Applications for citizenship soared during Trump's campaign and while he was in office after he pledged to limit immigration as president. But by the end of his term, naturalizations were delayed amid backlogs and financial difficulties at U.S. Citizenship and Immigration Services, the agency that processes the applications. In 2020, his administration instituted a new citizenship test, which advocates said is more difficult to pass.
After Biden took office, he reinstated the old exam and encouraged more immigrants to apply for US citizenship.
An estimated 9 million legal permanent residents are eligible to become citizens, allowing them to serve on juries, apply for federal jobs, and vote in U.S. elections.
Naturalizations rose during Biden's first two years in office, but declined last year. The number of new citizens being sworn in remains higher than it was during the Trump administration.

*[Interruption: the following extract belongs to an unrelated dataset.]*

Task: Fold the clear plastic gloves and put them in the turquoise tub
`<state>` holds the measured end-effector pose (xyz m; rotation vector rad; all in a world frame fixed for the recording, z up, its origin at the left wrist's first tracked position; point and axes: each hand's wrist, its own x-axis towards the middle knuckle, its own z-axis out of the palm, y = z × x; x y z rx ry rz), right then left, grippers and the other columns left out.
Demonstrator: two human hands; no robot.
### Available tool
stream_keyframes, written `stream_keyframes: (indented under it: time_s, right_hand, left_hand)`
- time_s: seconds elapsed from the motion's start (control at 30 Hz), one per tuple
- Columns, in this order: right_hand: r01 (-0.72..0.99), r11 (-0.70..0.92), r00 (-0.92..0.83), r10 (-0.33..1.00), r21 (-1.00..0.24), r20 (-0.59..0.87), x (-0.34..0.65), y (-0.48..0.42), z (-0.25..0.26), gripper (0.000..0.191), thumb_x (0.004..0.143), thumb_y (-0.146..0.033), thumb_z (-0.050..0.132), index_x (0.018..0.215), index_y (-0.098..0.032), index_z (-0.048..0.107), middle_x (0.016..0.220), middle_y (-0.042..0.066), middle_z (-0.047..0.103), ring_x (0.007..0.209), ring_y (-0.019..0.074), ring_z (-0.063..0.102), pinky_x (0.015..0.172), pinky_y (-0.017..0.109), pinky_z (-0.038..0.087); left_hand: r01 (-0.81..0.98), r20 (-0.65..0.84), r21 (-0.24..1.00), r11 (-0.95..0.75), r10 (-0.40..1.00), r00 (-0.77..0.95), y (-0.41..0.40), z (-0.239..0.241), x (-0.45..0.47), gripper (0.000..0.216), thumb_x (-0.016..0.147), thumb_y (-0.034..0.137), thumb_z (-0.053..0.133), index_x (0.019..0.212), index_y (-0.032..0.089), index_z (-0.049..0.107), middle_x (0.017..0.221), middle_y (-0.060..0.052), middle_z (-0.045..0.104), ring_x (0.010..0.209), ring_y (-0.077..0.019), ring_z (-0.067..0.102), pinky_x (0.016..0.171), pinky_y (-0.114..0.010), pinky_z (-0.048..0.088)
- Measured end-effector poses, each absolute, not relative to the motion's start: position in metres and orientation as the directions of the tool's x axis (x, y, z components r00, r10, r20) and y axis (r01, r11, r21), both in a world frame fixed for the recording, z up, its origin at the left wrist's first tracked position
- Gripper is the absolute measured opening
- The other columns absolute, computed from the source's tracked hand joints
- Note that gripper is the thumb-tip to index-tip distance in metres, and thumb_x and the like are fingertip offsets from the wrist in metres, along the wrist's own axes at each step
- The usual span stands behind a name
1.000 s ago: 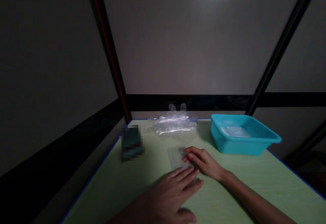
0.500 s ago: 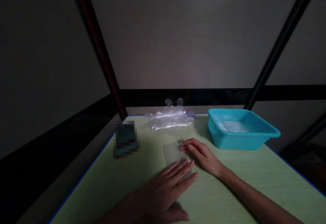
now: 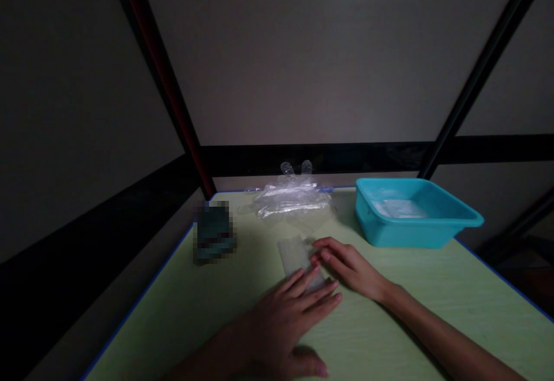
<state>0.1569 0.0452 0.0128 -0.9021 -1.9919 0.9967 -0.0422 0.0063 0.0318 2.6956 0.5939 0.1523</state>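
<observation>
A small clear plastic sheet point(image 3: 295, 254), thin and nearly see-through, lies flat on the tabletop point(image 3: 389, 317) in the middle, and both hands press on it, probably to keep the slippery film from sliding or curling. The left hand point(image 3: 283, 317) lies palm down with fingers point(image 3: 309, 288) spread flat over its near end, gripping nothing. The right hand point(image 3: 350, 265) comes in from the right, its fingertips point(image 3: 318, 253) laid flat on the sheet's right edge, also unclenched. Behind the sheet sits a crumpled heap of clear bags point(image 3: 292, 196), glossy and wrinkled. To the right stands a teal tub point(image 3: 415, 219), rigid plastic with a rolled rim, something pale inside. Left of the sheet is a dark blurred block point(image 3: 213, 235).
</observation>
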Motion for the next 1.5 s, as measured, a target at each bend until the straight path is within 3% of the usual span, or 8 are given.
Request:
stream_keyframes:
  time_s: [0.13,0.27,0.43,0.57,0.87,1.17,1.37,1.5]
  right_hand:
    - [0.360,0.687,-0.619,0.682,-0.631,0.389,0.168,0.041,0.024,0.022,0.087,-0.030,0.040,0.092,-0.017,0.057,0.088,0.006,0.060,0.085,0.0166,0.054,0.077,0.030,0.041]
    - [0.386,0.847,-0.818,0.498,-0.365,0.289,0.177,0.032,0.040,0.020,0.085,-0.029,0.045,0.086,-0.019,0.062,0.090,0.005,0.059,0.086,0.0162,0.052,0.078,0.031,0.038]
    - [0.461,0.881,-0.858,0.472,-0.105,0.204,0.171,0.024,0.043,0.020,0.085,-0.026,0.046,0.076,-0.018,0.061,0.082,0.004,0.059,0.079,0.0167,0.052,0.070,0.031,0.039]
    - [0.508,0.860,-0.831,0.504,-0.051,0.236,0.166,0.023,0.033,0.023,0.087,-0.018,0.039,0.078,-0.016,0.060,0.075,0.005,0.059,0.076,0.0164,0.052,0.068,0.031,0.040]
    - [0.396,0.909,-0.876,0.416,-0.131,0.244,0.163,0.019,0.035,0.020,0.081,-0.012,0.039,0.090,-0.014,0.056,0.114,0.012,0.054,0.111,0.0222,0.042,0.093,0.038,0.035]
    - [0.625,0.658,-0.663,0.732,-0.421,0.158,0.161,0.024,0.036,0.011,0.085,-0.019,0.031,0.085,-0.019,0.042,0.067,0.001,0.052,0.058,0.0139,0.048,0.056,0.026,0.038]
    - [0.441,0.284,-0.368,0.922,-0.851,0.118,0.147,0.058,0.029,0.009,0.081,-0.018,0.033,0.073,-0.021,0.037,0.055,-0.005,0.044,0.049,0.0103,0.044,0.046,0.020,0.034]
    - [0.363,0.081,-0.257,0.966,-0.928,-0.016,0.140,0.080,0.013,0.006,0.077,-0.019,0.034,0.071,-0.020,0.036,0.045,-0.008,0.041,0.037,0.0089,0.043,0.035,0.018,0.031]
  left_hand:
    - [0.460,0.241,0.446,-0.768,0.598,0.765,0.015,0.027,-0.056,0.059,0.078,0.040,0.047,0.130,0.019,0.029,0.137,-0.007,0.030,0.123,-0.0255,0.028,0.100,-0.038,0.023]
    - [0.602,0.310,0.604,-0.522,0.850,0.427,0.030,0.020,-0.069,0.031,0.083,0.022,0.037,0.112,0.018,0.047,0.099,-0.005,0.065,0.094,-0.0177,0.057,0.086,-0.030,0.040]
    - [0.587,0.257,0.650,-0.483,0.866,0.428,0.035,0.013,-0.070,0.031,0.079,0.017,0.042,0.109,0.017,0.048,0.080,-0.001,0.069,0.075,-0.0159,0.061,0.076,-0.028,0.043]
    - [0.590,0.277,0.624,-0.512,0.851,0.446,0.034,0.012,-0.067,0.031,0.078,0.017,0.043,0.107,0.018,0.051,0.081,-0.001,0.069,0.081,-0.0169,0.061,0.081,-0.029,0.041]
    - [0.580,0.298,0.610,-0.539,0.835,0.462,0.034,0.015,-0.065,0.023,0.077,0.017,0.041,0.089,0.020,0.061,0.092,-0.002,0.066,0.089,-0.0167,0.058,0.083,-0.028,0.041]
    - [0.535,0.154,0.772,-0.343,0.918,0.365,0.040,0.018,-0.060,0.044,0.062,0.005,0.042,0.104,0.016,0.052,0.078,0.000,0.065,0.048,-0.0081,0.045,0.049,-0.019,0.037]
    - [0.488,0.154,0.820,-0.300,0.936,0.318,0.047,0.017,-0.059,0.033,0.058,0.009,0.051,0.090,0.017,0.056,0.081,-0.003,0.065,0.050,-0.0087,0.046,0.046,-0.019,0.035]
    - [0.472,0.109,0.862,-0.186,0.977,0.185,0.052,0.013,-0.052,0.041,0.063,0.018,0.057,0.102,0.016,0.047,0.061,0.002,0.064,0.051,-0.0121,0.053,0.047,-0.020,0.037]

The U.S. immigration court system — a branch of the Justice Department — was facing a large backlog of cases when Biden took office, and the backlog has nearly doubled since then to nearly 2.5 million pending cases. Many migrants seek asylum, which is a humanitarian protection for people fleeing persecution. Some migrants who recently crossed the border and requested protection are scheduled to attend court hearings more than five years later.
The system's inability to quickly resolve cases has become an incentive for more illegal immigration, because border crossers with weak asylum claims can file for protection and spend years living and working in the United States before they have to worry about the risk of deportation.